Welcome to An Artist's Daybook

Welcome,
     I started this blog in order to focus specifically on my practice of keeping an artist's daybook. A few years ago a good friend enlightened me to his practice of keeping an analog photo journal. It's a habit he's maintained for many years and the ease with which he builds his record is inspiring. As a pre-service art educator I intend to communicate to my students the importance of maintaining such a log. 

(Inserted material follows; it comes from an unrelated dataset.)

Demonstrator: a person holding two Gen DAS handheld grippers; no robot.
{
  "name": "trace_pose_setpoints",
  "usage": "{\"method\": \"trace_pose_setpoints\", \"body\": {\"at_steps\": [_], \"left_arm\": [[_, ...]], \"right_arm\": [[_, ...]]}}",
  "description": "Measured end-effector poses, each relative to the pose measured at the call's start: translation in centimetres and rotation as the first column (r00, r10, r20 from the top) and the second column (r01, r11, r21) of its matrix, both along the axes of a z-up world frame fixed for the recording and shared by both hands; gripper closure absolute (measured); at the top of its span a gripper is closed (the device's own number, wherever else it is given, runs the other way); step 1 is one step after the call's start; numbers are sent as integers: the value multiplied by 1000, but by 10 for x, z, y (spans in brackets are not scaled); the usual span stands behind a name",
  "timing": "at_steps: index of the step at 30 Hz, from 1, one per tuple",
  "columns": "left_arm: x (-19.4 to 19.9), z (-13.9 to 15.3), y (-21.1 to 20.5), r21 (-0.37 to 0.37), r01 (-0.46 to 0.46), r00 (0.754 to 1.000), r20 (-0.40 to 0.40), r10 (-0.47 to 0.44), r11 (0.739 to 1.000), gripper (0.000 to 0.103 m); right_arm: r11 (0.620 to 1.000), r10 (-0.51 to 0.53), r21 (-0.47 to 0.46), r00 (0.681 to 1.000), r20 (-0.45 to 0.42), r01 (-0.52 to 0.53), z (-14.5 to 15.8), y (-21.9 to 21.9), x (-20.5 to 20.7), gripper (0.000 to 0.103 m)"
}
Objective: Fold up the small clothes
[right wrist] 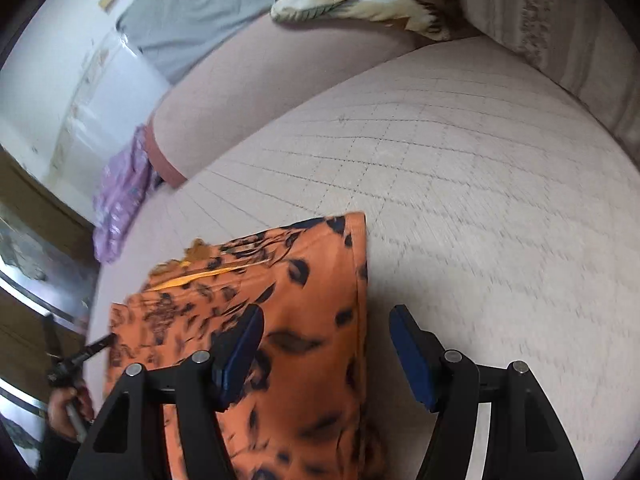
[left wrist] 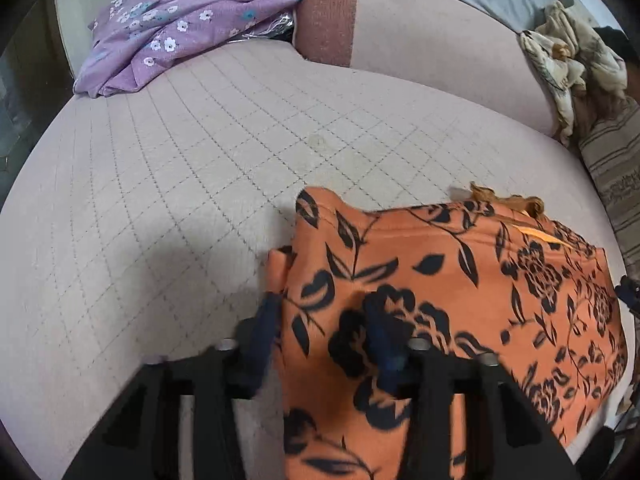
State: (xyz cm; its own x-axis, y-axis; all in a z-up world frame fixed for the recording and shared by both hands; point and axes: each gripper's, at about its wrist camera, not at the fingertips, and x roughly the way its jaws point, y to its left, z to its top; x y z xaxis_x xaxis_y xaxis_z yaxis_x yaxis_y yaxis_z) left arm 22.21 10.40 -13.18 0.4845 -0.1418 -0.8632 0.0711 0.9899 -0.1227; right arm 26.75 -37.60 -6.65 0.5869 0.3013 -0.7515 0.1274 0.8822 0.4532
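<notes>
- Orange cloth with a black flower-and-leaf print, the small garment [left wrist: 460, 312], lies folded on the quilted sofa seat [left wrist: 200, 184] close in front of both cameras; in my right wrist view the same garment [right wrist: 304, 320] sits low and left of centre.
- My left hand-held gripper [left wrist: 326, 320] has its dark blue fingers [left wrist: 266, 320] spread apart: one finger sits just off the garment's left edge over the seat, the other over the printed cloth. Nothing looks pinched between them, so I read it as released (the view is motion-blurred, so whether a finger touches the cloth I cannot tell).
- My right hand-held gripper [right wrist: 326, 344] is also spread wide and grasps nothing; its left finger [right wrist: 240, 352] lies over the garment's right part, its right finger over bare seat beside the garment's straight right edge.
- At the far edge of the garment I see a gathered orange frill [left wrist: 508, 200] and a lighter orange strip just below it.
- Across the seat, well apart from the garment, a purple floral cloth [left wrist: 188, 24] is bunched in the far left corner beside a rust-brown band [left wrist: 328, 16] on the pink backrest.
- On the far right a cream and brown patterned cloth [left wrist: 572, 60] is heaped by the backrest, with a striped cushion [left wrist: 616, 176] below it.
- Behind the backrest lies a grey sheet [right wrist: 208, 8].
</notes>
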Motion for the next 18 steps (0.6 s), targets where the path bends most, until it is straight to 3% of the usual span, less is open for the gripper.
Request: {"method": "trace_pose_setpoints", "body": {"at_steps": [1,2,3,4,6,11,14,16,17,18], "left_arm": [[0,0,1,-4,-12,1000,-5,12,1000,74],[-2,1,4,-13,-20,1000,-3,20,1000,80],[-2,2,3,-10,-18,1000,4,18,1000,94],[-3,3,0,4,-8,1000,17,8,1000,97],[-8,12,-4,21,8,998,67,-9,1000,98],[-42,55,4,-1,-26,971,237,26,1000,98],[-54,53,11,20,-87,956,282,77,996,98],[-39,28,16,38,-132,970,210,121,991,94],[-21,0,16,39,-114,991,75,111,993,94],[-13,-15,15,34,-93,996,5,93,995,94]], "right_arm": [[1000,7,0,1000,-15,-7,-6,1,6,35],[1000,20,-8,1000,-22,-21,-10,5,12,49],[998,29,-46,999,-18,-30,-11,10,17,64],[995,49,-80,998,-24,-51,-11,17,21,84],[984,82,-157,995,-47,-89,-8,32,25,94],[911,131,-402,989,76,-90,42,64,6,97],[873,137,-487,976,168,-38,68,73,-3,97],[869,128,-494,977,171,-27,59,72,8,97],[869,106,-493,988,113,-37,38,69,23,94],[879,74,-474,997,16,-58,12,64,40,94]]}}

     Here I will be posting... anything I want to. This is the only rule I will give my students, that they can enter into their own artist's daybook anything they want to; from poetry to grocery lists, from thumbnail sketches or ideas for projects to doodles having no obvious relevance, from the heaviest thought to the lightest note about the seemingly least consequential of blips on their mental radar; mistakes included. I purposefully chose the term "daybook" as opposed to "journal" or "diary", first, because it's a term used less frequently to describe such things, and second, because those other terms carry specific connotations about their content. Again, anything can go into an artist's daybook. The minutia surrounding those things that would be expected in a journal is what lends context. For example, if I write in my daybook a short poem right after a list of needs for an upcoming trip, followed by a drawing of the view out an open window, I've created the potential for an interesting personally expressive project. If I had omitted the list in favor of the more structured or exclusive forms of a typical journal or sketch diary I might forget the surrounding context of the poem and drawing. Chances are, that trip I had prepared for in some way impacted the poem and drawing I later created.
     Now, I doubt I'll be posting grocery lists here but you get the idea. This is my way of making public my ideas about what an artist's daybook might include. My students will understand, if I achieve my goal, that the keeping of such a log is integral to their artistic practice; a habit whose value will be inestimable. By recording their experiences and perceptions they will create a recorded personal history which will enlighten their creative processes into their adult years. In short, their artist's daybooks will become storehouses of inspiration from which they may draw at will.
     Without further deliberation, let the fun begin...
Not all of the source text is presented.